ICS to Excel Converter
Open ICS calendar files in Microsoft Excel. Convert iCalendar events to a UTF-8 spreadsheet with title, start, end, location and description columns. Free, instant, browser-based — no upload.
Free ICS to Excel Converter – See Your Calendar as a Spreadsheet
Microsoft Excel cannot open a .ics file directly: double-click one and Excel either refuses it or dumps the raw BEGIN:VEVENT text into a single column. This converter solves that. It reads your iCalendar file, pulls out every event, and writes a UTF-8 CSV that Excel opens cleanly, with the event title, start, end, location, description, organizer and category each in its own column. Once your calendar is rows and columns, you can sort by date, filter by location, build a PivotTable of hours per project, or paste a month of meetings into a report. The whole conversion runs in your browser, so the file never leaves your computer.
Why Excel Needs a CSV (and What This Tool Produces)
Excel reads the comma-separated values (CSV) format natively, so the cleanest way to get an ICS calendar into a worksheet is to convert it to CSV first. The file this tool generates is UTF-8 encoded with a byte-order mark, which is the detail most manual exports get wrong: without it, Excel garbles accented names, German umlauts, and emoji. Each VEVENT becomes one row; recurring events defined by an RRULE are expanded so every occurrence gets its own row with the correct date. Commas and quotes inside a description are escaped properly, so a meeting note like "Q3 review, room 2" never spills into the wrong column.

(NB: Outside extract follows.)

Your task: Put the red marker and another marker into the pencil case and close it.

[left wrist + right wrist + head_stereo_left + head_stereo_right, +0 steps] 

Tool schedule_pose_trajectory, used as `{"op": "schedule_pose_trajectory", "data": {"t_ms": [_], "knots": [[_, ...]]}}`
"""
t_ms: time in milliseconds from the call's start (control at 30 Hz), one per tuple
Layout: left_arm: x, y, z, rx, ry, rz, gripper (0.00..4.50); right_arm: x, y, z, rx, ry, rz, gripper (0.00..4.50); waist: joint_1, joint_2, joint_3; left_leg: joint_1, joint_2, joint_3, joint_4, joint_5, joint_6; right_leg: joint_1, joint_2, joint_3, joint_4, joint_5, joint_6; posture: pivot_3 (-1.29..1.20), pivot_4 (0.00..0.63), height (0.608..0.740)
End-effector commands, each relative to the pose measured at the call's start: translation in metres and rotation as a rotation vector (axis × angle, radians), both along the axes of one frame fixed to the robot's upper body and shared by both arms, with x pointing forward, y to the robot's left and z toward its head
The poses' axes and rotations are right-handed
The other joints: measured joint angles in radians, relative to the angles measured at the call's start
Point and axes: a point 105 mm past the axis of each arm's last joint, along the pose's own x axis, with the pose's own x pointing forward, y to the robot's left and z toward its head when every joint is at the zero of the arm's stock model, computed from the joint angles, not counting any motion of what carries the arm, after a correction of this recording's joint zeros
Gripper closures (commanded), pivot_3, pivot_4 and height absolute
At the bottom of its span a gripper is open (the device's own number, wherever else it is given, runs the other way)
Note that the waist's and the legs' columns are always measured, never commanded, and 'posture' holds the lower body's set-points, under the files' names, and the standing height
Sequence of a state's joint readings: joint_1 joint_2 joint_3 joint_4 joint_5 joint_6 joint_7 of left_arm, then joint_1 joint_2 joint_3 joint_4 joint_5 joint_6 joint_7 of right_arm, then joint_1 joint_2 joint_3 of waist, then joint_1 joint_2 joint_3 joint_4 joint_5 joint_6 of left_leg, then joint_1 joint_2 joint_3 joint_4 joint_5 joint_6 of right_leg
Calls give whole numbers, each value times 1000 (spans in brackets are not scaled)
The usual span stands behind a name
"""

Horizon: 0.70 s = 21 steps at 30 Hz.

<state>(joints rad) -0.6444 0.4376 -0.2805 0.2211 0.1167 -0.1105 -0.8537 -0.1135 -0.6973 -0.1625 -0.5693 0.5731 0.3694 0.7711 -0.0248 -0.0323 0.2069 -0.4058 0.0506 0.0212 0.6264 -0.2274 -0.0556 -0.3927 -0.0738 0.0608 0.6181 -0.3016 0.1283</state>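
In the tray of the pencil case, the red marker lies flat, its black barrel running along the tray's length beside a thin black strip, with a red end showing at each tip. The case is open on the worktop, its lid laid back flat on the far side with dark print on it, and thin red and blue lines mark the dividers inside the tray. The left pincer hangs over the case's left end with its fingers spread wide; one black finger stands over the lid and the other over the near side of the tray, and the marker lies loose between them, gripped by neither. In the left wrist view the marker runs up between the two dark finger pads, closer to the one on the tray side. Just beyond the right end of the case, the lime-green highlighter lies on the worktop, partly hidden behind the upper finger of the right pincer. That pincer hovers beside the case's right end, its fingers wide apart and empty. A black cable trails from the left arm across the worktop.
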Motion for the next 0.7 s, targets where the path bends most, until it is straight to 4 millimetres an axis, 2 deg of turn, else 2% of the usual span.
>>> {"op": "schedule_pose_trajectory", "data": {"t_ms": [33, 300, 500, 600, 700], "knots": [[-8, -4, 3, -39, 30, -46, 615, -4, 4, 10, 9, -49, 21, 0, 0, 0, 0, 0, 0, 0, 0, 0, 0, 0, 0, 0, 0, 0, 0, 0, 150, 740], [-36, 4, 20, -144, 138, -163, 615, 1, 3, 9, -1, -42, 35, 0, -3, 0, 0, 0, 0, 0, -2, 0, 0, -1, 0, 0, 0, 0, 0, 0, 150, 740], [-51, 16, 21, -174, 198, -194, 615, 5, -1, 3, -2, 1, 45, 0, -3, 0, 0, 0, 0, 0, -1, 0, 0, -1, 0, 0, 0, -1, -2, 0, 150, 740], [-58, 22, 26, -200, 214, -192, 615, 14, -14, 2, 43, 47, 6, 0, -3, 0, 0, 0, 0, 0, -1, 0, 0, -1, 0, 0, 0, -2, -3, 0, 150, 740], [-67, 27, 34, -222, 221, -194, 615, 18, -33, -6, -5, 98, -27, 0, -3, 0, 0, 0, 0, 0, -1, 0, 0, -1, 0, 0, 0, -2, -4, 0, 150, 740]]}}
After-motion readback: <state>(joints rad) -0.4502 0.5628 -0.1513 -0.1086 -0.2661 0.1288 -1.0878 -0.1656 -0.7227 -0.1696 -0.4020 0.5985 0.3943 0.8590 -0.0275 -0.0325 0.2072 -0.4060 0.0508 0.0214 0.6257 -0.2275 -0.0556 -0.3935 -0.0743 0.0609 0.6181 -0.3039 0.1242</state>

How to Open the Converted File in Excel
The simplest path is to double-click the downloaded .csv; because the file carries a UTF-8 marker, modern Excel versions open it with the right encoding automatically. If you are on an older build or see strange characters, open Excel first, go to the Data tab, choose From Text/CSV, select the file, set File Origin to "65001: Unicode (UTF-8)", and click Load. To keep the result as a real workbook, use File, Save As, and pick Excel Workbook (.xlsx). From there you can freeze the header row, turn the range into a Table, and apply filters. Google Sheets users can skip all of this and just use File, Import, Upload.
What You Can Do Once the Calendar Is in Excel
A calendar trapped in an app is hard to analyze; a calendar in Excel is not. Freelancers total billable hours by subtracting the start column from the end column and summing the result for invoicing. Project managers filter a team export down to a single client and chart the timeline. Teachers turn a term of classes into a printable timetable. Operations teams build a PivotTable that counts events per category or per week to spot overload. Because the dates arrive in a format Excel recognizes, functions like DATEDIF, NETWORKDAYS, and TEXT work straight away, and conditional formatting can highlight everything happening in the next seven days.
Private by Design: Nothing Is Uploaded
Calendars are personal. They hold client names, home addresses, interview times, and medical appointments. This converter processes the .ics entirely in your browser with JavaScript; you can confirm it by opening the developer tools Network tab during conversion and seeing zero outbound requests. No account, no upload, no copy kept on a server. The resulting spreadsheet lands in your local Downloads folder and nowhere else, which matters for anyone handling confidential schedules under a company policy or a data-protection rule.
Frequently Asked Questions
Can Excel open an ICS file directly?
No. Excel has no native ICS importer, so opening one shows the raw iCalendar text in a single column. Convert the .ics to a UTF-8 CSV first (this tool does that), then open or import the CSV in Excel. Save it as .xlsx afterwards if you want a normal workbook.
Why do accented names look wrong when I open the file?
That is an encoding problem. The file this converter produces is UTF-8 with a byte-order mark so Excel detects it on double-click. If you still see garbled characters on an older Excel, use Data → From Text/CSV and set File Origin to 65001: Unicode (UTF-8) before loading.
Does it create a .xlsx file or a .csv?
It produces a .csv, which is the format Excel imports natively and which also opens in Google Sheets, Numbers, and LibreOffice. To get an .xlsx, open the CSV in Excel and use File → Save As → Excel Workbook. We keep the export as CSV so the same file works everywhere.
How are recurring events handled?
Events with an RRULE are expanded into individual rows, one per occurrence, each with its correct date. That way a weekly standup shows up as a row for every week rather than a single cryptic recurrence rule you would have to decode by hand.
Which columns will I get in the spreadsheet?
Title (summary), start date/time, end date/time, location, description, organizer, status, and categories, plus the unique event identifier. All-day events are marked, and timezone information from the ICS is reflected in the date columns.
Is there a limit on how many events I can convert?
No fixed limit. The conversion runs on your device, so speed depends on your hardware. Calendars with a few thousand events convert in seconds. Excel itself handles over a million rows, and Google Sheets up to ten million cells, so even a very large calendar fits.